Hungary's Prime Minister Viktor Orban casts his ballot next to his wife Aniko Levai inside a polling station during a referendum on EU migrant quotas in Budapest, Hungary, October 2, 2016.
Bernadett Szabo / Reuters
Hungary's Prime Minister Viktor Orban casts his ballot next to his wife Aniko Levai inside a polling station during a referendum on EU migrant quotas in Budapest, Hungary, October 2, 2016.

“MISTAKE”

Jobbik chairman Gabor Vona has repeatedly called for a constitutional amendment to protectHungary from migrant quotas imposed by the European Commission.

“Since yesterday you (Orban) have become a failed politician ... You will not be taken seriously by Brussels bureaucrats,” Vona said in parliament on Monday. “Brussels will ruthlessly exploit your irresponsibility and mistake.”

Vona said EU authorities would zero in on the fact that the referendum failed legally, and this would weaken Hungary’s bargaining position in EU deliberations on migrant policy.

The European Commission said it took note of Hungary’s referendum and it was up to Budapest to deal with the outcome.

Vona also said the referendum result ended a era in which Orban’s government could use the migration issue to distract attention from all of Hungary’s problems under its watch, including serious corruption and emigration due to low wages.

Orban has led resistance to the stance taken by German Chancellor Angela Merkel, who has said EU states have an obligation to share the burden of taking in refugees.

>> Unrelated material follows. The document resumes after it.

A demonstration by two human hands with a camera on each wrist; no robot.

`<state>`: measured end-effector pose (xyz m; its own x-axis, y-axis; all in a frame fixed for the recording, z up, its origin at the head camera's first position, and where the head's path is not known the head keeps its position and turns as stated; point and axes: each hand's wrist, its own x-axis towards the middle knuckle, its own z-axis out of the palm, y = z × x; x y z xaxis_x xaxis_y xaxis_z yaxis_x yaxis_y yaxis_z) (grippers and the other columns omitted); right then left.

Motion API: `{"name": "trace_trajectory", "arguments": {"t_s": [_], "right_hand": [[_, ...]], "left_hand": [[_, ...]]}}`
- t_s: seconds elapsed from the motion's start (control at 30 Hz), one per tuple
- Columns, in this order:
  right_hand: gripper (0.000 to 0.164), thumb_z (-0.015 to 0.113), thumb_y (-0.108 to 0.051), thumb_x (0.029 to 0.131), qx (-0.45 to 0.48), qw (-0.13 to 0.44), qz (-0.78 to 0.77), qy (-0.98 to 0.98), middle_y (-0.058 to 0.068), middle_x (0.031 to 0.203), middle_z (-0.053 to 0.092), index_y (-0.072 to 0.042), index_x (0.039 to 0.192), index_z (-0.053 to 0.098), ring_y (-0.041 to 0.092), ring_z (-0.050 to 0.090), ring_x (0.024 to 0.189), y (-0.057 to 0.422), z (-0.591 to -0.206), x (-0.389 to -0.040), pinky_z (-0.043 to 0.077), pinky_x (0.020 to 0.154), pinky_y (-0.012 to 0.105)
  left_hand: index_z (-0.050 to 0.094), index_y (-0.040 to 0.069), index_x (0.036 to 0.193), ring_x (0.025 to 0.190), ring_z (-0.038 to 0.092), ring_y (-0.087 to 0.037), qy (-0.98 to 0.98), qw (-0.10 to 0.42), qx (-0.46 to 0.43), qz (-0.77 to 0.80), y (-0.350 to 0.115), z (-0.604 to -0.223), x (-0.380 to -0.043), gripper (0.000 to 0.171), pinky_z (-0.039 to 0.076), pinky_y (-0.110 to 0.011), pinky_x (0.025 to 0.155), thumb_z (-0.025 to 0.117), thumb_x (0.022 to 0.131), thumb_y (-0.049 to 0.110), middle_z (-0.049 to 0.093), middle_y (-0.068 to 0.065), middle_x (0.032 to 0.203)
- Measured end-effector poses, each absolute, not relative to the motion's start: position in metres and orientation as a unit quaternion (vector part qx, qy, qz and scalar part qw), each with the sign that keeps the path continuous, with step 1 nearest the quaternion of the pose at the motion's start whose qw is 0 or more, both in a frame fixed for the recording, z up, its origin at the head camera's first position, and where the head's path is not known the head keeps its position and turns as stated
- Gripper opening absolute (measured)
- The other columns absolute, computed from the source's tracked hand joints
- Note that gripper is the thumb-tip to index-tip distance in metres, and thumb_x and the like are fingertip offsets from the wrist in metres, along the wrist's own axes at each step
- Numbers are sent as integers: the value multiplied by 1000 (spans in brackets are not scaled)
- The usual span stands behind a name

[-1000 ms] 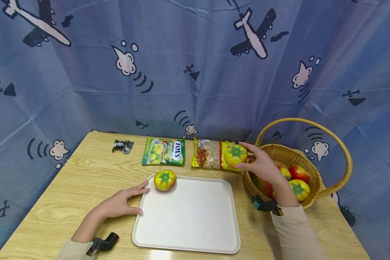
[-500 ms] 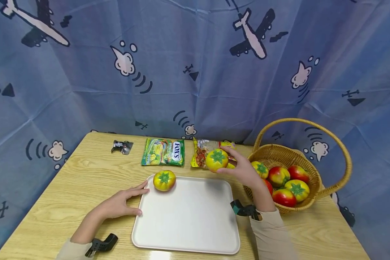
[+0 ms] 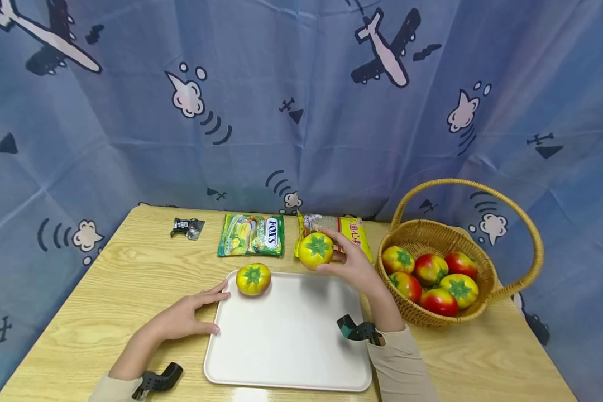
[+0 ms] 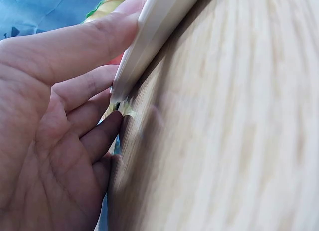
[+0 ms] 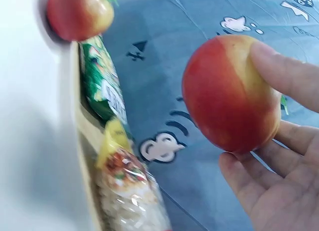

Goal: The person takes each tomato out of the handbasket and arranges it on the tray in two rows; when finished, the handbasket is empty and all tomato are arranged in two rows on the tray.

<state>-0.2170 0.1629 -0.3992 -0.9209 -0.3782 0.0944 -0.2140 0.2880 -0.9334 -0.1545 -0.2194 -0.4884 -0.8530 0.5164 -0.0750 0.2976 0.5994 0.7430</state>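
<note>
ok the right hand (image 3: 354,271) is further from the basket (image 3: 424,240) now, grip snug round a yellow-red fruit (image 3: 315,251) by the tray's (image 3: 286,340) far edge, so not set down yet, left hand (image 3: 183,318) relaxed

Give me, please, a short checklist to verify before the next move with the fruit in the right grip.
1. Is the held fruit secure in the right grip? Ok: pinched between thumb and fingers.
2. Is it raised off the tray? Ok: the right wrist view shows a gap, with backdrop visible.
3. Is it over the tray? Cannot tell: the head view shows it by the far rim, height unclear.
4. Is there room? Ok: only the other fruit sits there, in the far left corner.
5. Is the left grip at the tray? Ok: at the left rim.
</note>
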Motion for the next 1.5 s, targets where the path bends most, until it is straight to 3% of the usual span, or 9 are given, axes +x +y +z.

He responded to the influx last year by sealing Hungary’s southern borders with a razor-wire fence and deploying thousands of soldiers and police.

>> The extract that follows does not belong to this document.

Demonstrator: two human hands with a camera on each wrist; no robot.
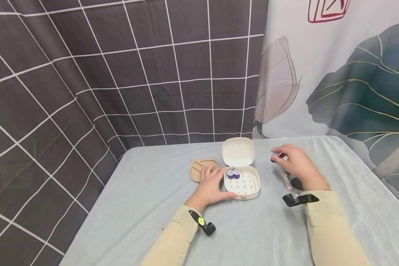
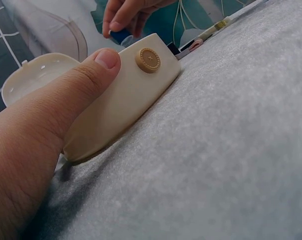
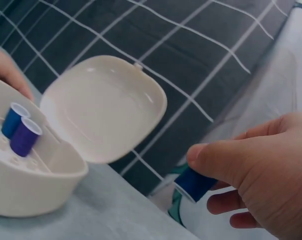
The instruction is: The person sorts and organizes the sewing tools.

In power since 2010 and with his party still firmly ahead in opinion polls, Orban could still use the referendum to keep the issue of migration on the political agenda in the run-up to the 2018 election, some analysts say.

Many Hungarians were disappointed with Sunday’s outcome.

“What is at stake is the future of the country. The people should have voted for the future of our children and yet many people were too lazy to go to vote. They should be ashamed of themselves,” said Istvan Nemeth, a lawyer in Budapest.

Orban says deciding whether to accept migrants is a matter of national sovereignty. He saysHungary - with its Christian roots - does not want to take in Muslims in large numbers as they pose a security risk.

Human rights groups criticized Orban’s government for stoking fears and xenophobia with an aggressive campaign ahead of the referendum.